Upper Intermediate level
To provide clarification and practice of the passive voice
To provide product writing practice of a speech
Procedure (35-51 minutes)
From the previous lesson, carry on the context of 'famous speeches'. Ask the students a few review questions such as, what do you remember about the previous lessons? What did you learn? What did you focus on? Were the speeches formal or informal? After this, give the matching HO using the passive sentences. Use the PPT as an answer key to the exercise.
Write the active marker sentence on the board. This has been taken from a textbook task which they will carry on in the semi controlled practice later on in the lesson. Active - People view him as one of the most powerful speakers of modern times Ask the students and try to elicit the form of this sentence. What is the subject? (People) What is the object? (him) what does 'view' represent? (auxiliary verb) Which tense is this sentence? (Present simple) Now write the same sentence in the passive form - He is viewed as one of the most powerful speakers of modern times (by people) What has changed in this sentence? (the object has changed to the subject) What is the reader focused on? (him) Is the old subject 'the people' important? (no) How has the auxiliary verb changed? (auxiliary verb + past participle)
Give students the short paragraph about the 'ancient Greek rhetoric's' . Ask them to read, then, in pairs, explain what makes this text passive. Have them peer check with other pairs before giving WCFB. ICQ's - Are we reading or writing? (reading) Is the text passive or active? (passive) Start to elicit some of the reasons/rules why the text is passive. E.g. there is no known agent, it uses 'by' when it mentions an agent, it is avoiding any responsibility.
Give students the HO of the sentences about using the passive voice. Have them work in individually to answer the controlled questions in the sentences. Give them a short time limit of 1 minute to do this, and then have them peer check with the person next to them. Put an answer key on the PPT so they can check their answers against it. Make sure all students have understood the rules and they are clear of the form. If they have not understood, refer back to the marker sentence and explain how you can change an active sentence to a passive sentence.
Refer back to the marker sentence. Put a grid on the PPT, the first column will show the tense, second will show the subject (the same in all tenses), the auxiliary verb (the thing which changes in different tenses) and the object (also stays the same). Before giving them the auxiliary verb for each sentence, ask them to work in pairs to discuss what they think it is. After, nominate students and try to elicit the answer from the class. Keep this on the WB during their next exercise.
Give students the semi controlled 'fill in the gap' exercise from the workbook. Have students work in pairs again to fill out the missing auxiliary verbs. Have students peer check before giving back any answer key. Have another answer key on the PPT presentation so they can check their answers against it.

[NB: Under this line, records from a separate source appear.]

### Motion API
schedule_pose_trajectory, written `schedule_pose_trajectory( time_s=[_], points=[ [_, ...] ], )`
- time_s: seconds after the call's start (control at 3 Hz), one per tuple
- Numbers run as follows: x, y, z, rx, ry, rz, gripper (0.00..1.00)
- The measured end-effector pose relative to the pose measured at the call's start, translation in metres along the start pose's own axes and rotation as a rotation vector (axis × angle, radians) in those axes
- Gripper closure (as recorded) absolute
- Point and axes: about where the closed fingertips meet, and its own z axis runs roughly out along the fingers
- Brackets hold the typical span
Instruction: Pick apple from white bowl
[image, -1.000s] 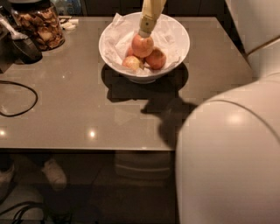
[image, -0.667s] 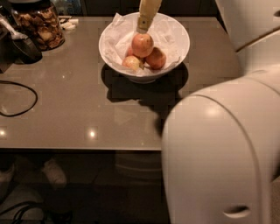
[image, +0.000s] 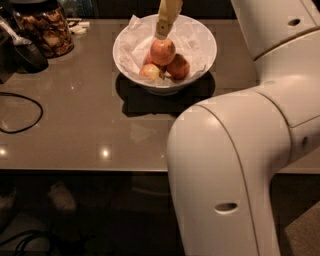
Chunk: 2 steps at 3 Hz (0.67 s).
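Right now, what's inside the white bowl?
Crumpled white paper lines it, holding three apples: the large reddish-orange apple, a darker red apple, a smaller yellow-green apple. The gripper is at the large apple's top. Hidden: the floor of the white bowl, the apples' undersides.

Glossy grey-brown table with a bowl, a jar and a cable
The table (image: 90, 125) carries the white bowl (image: 165, 88) near the middle of its far edge, with a dark shadow on the top in front of it; a glass jar (image: 45, 30) of brown snacks stands at the far left corner, a dark rounded object (image: 27, 55) just beside it, a black cable (image: 41, 109) loops in from the left edge, and the gripper (image: 163, 31) reaches down into the bowl
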Motion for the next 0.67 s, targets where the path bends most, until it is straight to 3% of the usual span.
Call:
schedule_pose_trajectory(
  time_s=[0.67],
  points=[
    [0.013, -0.006, 0.035, -0.035, 0.032, 0.055, 0.12]
  ],
)
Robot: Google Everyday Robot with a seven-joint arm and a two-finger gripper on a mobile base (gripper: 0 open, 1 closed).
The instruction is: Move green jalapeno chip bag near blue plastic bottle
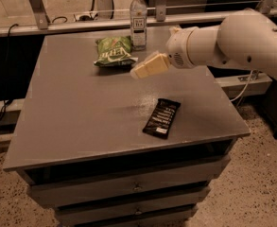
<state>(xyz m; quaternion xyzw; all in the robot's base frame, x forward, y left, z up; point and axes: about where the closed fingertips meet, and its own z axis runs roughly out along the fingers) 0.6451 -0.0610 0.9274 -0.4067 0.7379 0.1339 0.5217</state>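
Bag (113, 51) lies on the counter (81, 117) just left of the bottle (138, 18), perhaps touching it, while the claw (139, 70) hovers near its right corner, spread or pressed together I cannot tell.

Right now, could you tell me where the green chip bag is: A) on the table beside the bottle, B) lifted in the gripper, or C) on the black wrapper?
A: the green jalapeno chip bag lies on the table beside the blue plastic bottle, the gripper just off its corner.
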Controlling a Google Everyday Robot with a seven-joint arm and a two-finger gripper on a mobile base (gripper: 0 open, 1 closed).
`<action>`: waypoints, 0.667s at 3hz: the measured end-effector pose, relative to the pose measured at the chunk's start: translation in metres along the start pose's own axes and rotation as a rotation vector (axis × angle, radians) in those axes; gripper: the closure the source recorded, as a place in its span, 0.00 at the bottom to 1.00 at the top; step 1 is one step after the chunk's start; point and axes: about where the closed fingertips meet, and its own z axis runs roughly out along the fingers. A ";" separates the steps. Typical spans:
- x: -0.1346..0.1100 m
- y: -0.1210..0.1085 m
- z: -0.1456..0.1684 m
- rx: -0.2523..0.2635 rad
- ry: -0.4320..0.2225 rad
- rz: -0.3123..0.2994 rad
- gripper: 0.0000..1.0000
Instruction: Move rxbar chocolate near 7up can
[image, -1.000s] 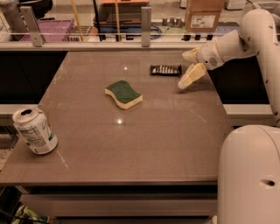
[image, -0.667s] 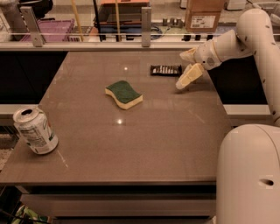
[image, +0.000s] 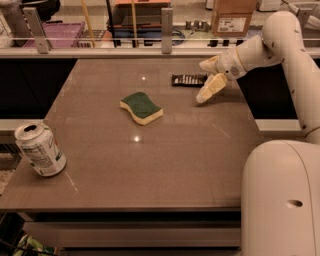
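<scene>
The rxbar chocolate (image: 188, 79) is a flat black bar lying on the far part of the brown table (image: 165, 150). My gripper (image: 205, 78) is at the bar's right end, just above the table. It is open, with one finger (image: 209, 64) behind the bar's end and the other finger (image: 210, 88) in front of it. The 7up can (image: 40, 149) stands upright at the near left corner of the table, far from the bar and the gripper.
A green-and-yellow sponge (image: 141, 107) lies mid-table, between the bar and the can. A rail with posts (image: 166, 25) runs behind the table's far edge. The robot's white body (image: 282, 200) fills the near right.
The gripper has moved a little to the left, so its open fingers now stand closer around the bar's right end. The bar, sponge and can have not moved.
</scene>
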 end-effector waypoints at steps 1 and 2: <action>0.000 -0.003 0.014 -0.019 0.009 0.014 0.00; 0.000 -0.003 0.014 -0.019 0.010 0.014 0.00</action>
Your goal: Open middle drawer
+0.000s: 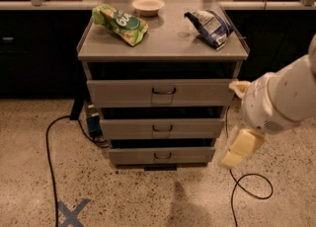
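The grey cabinet [163, 48] has three stacked drawers. The middle drawer [197, 128] has a flat grey front of medium height and a small dark wire pull [162, 128]. It sits between the taller top drawer [197, 93] and the low bottom drawer [192, 155]. Its front lies about in line with the other fronts. My white arm [279, 100] reaches in from the right. The cream gripper [241, 148] hangs just right of the cabinet, level with the two lower drawers and apart from the pull.
On the cabinet top lie a green snack bag [120, 23], a white bowl [148, 5] and a blue-white chip bag [211, 26]. Black cables [49, 142] [252, 186] run over the speckled floor on both sides. A blue tape X [73, 211] marks the floor. Dark counters stand behind.
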Controlling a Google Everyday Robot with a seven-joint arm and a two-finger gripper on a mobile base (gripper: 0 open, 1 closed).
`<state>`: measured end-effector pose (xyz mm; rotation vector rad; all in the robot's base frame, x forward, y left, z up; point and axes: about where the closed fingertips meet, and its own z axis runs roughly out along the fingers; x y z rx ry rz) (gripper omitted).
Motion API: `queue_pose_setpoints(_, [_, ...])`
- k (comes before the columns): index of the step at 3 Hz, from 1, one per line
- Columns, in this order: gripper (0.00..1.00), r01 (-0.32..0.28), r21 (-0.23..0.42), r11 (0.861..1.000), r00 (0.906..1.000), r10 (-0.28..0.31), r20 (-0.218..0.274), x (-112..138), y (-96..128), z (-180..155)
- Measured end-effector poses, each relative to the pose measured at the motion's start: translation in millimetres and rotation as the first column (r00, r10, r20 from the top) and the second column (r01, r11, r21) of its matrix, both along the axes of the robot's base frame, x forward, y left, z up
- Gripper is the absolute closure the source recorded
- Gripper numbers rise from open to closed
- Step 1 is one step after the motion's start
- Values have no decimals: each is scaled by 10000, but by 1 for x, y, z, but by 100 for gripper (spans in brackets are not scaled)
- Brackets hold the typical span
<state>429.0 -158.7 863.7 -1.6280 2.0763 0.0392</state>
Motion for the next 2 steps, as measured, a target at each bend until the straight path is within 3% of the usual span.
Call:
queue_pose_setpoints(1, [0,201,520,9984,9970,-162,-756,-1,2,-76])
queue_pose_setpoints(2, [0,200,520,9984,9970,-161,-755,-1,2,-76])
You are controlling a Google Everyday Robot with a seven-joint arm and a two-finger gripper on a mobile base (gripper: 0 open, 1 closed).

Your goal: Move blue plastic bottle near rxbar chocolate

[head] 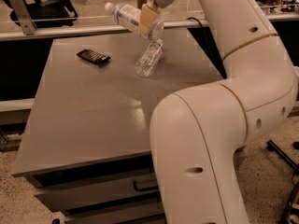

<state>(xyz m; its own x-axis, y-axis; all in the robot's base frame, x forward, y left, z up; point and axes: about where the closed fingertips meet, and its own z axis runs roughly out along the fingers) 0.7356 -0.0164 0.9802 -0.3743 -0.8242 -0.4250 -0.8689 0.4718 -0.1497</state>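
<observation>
My gripper is at the back of the table, shut on the blue plastic bottle. The bottle hangs in the air, nearly level, with its white cap pointing left and its pale blue-and-white label showing. The rxbar chocolate, a flat black bar with light lettering, lies on the grey table at the back left, lower and left of the held bottle. A smaller clear bottle lies on its side on the table just below the gripper.
My large white arm fills the right half of the view and hides the table's right front corner. A glass rail runs behind the table's back edge. Drawers sit below the table's front edge.
</observation>
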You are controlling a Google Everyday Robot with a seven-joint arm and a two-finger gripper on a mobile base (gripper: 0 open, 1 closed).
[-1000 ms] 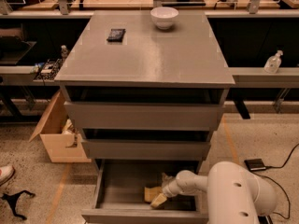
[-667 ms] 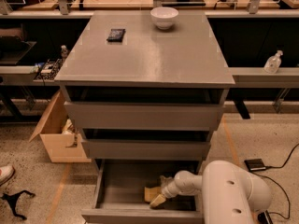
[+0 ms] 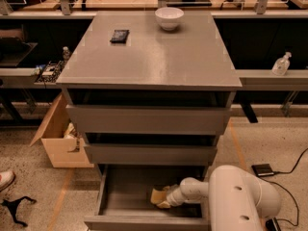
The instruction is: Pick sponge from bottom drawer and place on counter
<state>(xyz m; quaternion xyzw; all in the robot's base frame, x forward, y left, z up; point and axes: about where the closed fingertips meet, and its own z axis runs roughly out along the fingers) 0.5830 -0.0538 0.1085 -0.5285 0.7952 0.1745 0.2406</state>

Give the students the four paragraphs from the workbook. The sentences in italics are in active form, have the students change these sentences to the passive form and re write them. This will take the bulk of the lesson and students should work in small groups of 3-4 students. ICQ's - Are the sentences in italics active or passive? (active) What will we do to them? (re write in passive voice) Are we working in groups or alone? (groups)
Have students pretend that they have just been elected to be President of the United States. Write a short speech on what you will say to their country. Use the passive voice in their writing and focus on the rules we have learnt throughout the lesson. Why is it necessary to use the passive voice in this situation? Once they have written their speeches, nominate a few students the read their speech aloud to the class.